Along with Chadwick and Charles Drummond Ellis, Rutherford published "Radiation from Radioactive Substances" in 1930. Later works by Rutherford include "The Artificial Transmutation of the Elements" (1933) and "The Newer Alchemy" (1937).
The first nuclear fusion reaction was created at Rutherford's Cambridge Lab, as announced in 1934 by Marcus Oliphant and Paul Harteck. They bombarded concentrated heavy water (deuterium) with deuterons to produced tritium and helium. This process would lead to the creation of the hydrogen bomb, first detonated in 1952.
Although Enrico Fermi unknowingly created atomic fission as early as 1934, fission was first detected in 1938 by Otto Hahn, one of Rutherford's former students at McGill University. Hahn's work was the precursor to the Manhattan Project atomic weapons program in the United States. Commercial fission power plants were introduced by the mid-1950s.
Rutherford himself anticipated neither the rapid development of nuclear weaponry nor nuclear power, as he was accustomed to the low-level radiation typified by the natural decay of heavy elements. It was not until physicist Leó Szilárd and others perfected means of instigating fission chain reactions that the vast energy of heavy elements could be released almost in an instant, instead of over millions of years.

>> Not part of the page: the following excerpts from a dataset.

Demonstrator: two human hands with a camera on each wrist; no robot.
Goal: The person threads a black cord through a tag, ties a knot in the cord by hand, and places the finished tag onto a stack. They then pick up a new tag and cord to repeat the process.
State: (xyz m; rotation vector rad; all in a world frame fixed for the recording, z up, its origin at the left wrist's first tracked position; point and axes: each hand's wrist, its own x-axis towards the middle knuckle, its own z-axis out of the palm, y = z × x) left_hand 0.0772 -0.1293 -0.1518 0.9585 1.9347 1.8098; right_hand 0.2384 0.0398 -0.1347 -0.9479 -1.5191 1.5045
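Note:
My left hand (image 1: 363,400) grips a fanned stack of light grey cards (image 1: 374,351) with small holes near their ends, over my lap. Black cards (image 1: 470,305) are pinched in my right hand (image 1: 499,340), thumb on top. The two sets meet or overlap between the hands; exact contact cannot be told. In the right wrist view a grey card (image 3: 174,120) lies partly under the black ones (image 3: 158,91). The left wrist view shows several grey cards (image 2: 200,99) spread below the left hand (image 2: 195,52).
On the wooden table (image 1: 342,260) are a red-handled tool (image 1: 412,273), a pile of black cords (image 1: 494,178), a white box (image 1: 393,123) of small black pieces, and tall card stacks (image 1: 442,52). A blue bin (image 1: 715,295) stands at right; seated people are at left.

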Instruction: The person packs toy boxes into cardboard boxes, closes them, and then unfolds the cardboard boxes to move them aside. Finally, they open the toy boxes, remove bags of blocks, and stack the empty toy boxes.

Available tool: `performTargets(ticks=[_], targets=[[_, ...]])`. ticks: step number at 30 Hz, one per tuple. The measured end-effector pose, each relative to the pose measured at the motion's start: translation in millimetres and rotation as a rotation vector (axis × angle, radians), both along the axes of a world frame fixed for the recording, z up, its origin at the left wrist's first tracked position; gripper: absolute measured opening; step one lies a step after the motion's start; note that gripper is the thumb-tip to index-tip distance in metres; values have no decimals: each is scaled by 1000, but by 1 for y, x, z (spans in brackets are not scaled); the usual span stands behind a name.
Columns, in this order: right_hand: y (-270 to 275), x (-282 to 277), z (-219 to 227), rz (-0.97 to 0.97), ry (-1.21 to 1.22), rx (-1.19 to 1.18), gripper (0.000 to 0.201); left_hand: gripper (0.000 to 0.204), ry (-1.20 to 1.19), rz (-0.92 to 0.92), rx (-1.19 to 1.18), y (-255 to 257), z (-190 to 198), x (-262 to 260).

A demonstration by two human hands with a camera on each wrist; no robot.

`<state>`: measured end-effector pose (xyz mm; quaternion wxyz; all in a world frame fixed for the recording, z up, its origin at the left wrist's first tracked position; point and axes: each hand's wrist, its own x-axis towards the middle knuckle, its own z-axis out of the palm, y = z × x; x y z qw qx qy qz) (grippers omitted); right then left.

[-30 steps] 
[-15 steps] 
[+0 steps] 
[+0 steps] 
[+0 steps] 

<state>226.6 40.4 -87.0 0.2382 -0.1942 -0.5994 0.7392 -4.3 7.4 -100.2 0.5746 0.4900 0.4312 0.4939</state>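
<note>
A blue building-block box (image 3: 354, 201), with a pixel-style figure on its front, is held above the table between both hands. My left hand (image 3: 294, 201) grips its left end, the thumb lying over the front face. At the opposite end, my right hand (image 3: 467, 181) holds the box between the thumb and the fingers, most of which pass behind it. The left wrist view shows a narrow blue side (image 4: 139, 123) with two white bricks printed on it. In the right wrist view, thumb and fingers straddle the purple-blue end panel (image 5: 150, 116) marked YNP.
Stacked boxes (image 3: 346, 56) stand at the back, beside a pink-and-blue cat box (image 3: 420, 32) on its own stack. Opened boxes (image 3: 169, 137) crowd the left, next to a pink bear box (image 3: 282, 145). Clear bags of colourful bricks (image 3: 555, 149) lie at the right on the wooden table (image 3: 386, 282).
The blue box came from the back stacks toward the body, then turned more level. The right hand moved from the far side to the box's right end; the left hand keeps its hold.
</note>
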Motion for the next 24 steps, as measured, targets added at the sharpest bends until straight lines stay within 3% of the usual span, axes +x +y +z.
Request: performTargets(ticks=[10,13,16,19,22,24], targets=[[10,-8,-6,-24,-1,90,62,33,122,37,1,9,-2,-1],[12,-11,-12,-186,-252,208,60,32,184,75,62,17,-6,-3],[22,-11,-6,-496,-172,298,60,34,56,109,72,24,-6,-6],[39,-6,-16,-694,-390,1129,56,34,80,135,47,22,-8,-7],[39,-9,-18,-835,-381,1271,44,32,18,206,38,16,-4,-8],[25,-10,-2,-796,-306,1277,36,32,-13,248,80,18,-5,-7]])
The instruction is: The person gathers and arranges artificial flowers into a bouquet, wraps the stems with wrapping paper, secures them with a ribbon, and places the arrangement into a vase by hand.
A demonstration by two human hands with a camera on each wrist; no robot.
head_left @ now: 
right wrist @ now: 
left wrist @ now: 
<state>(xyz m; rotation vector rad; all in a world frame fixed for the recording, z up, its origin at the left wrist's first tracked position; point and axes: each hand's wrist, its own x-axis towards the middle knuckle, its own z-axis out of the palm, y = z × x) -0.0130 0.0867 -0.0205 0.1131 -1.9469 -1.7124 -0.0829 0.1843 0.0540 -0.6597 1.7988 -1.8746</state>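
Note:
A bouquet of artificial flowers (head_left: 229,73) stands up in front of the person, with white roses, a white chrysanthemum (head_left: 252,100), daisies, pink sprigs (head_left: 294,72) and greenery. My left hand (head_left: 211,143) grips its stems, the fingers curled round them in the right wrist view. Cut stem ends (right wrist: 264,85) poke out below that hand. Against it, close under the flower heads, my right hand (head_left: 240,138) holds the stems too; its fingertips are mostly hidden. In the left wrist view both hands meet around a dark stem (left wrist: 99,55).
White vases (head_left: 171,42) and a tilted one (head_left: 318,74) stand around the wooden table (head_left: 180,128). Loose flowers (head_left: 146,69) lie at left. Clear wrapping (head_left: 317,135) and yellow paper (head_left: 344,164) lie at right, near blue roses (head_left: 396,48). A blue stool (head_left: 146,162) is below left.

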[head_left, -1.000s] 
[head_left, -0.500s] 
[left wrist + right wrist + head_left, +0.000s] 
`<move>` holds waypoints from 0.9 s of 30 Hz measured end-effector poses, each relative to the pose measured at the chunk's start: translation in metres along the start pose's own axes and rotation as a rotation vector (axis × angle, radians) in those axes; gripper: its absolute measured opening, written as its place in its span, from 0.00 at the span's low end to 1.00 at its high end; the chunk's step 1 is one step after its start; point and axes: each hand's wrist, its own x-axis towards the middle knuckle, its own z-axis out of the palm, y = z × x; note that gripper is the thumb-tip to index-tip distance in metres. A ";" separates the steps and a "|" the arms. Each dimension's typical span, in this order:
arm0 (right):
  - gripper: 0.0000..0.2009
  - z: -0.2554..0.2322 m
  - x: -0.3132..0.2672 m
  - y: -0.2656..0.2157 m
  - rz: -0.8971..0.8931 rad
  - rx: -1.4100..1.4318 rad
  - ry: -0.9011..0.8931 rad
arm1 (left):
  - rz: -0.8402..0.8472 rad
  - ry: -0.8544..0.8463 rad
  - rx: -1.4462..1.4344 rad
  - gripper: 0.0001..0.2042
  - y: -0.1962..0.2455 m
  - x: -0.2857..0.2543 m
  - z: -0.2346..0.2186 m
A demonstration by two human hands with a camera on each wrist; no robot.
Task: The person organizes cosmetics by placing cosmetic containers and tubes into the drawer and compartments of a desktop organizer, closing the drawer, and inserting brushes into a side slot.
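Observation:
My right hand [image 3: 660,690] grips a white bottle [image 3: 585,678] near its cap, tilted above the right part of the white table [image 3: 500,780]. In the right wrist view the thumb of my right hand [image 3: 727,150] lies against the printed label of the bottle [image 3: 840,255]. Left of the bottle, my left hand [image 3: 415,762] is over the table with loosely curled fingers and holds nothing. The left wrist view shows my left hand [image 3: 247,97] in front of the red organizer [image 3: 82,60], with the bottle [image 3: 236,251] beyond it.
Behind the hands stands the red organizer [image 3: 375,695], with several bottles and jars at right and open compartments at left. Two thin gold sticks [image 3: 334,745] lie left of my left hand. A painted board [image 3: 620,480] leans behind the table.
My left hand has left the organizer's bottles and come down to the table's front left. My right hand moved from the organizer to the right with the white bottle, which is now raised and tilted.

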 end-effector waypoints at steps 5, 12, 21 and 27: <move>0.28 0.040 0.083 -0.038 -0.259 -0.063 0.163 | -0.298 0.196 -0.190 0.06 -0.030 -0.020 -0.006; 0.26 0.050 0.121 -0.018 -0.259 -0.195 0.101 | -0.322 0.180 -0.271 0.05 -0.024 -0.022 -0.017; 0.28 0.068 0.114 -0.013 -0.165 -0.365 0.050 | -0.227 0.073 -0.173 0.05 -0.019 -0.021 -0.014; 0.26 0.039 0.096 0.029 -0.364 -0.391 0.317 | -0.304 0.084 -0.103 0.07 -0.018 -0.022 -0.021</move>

J. Robert Oppenheimer, scientific director of the Manhattan Project, was one of Rutherford's students at Cambridge. Students and/or research associates of Rutherford to win the Nobel Prize include Chadwick, Cockcroft and Walton, Patrick M.S. Blackett, G.P. Thomson (J.J. Thomson's son), Edward V. Appleton, Francis W. Aston, and Cecil Powell.
In 1931, Rutherford was granted peerage as First Baron Rutherford of Nelson, New Zealand, and Cambridge, and become a member of the House of Lords, making his popular title Lord Rutherford.
He died on October 19, 1937 at the age of sixty-six, due to complications from a hernia. His ashes are interred in Westminster Abbey in London.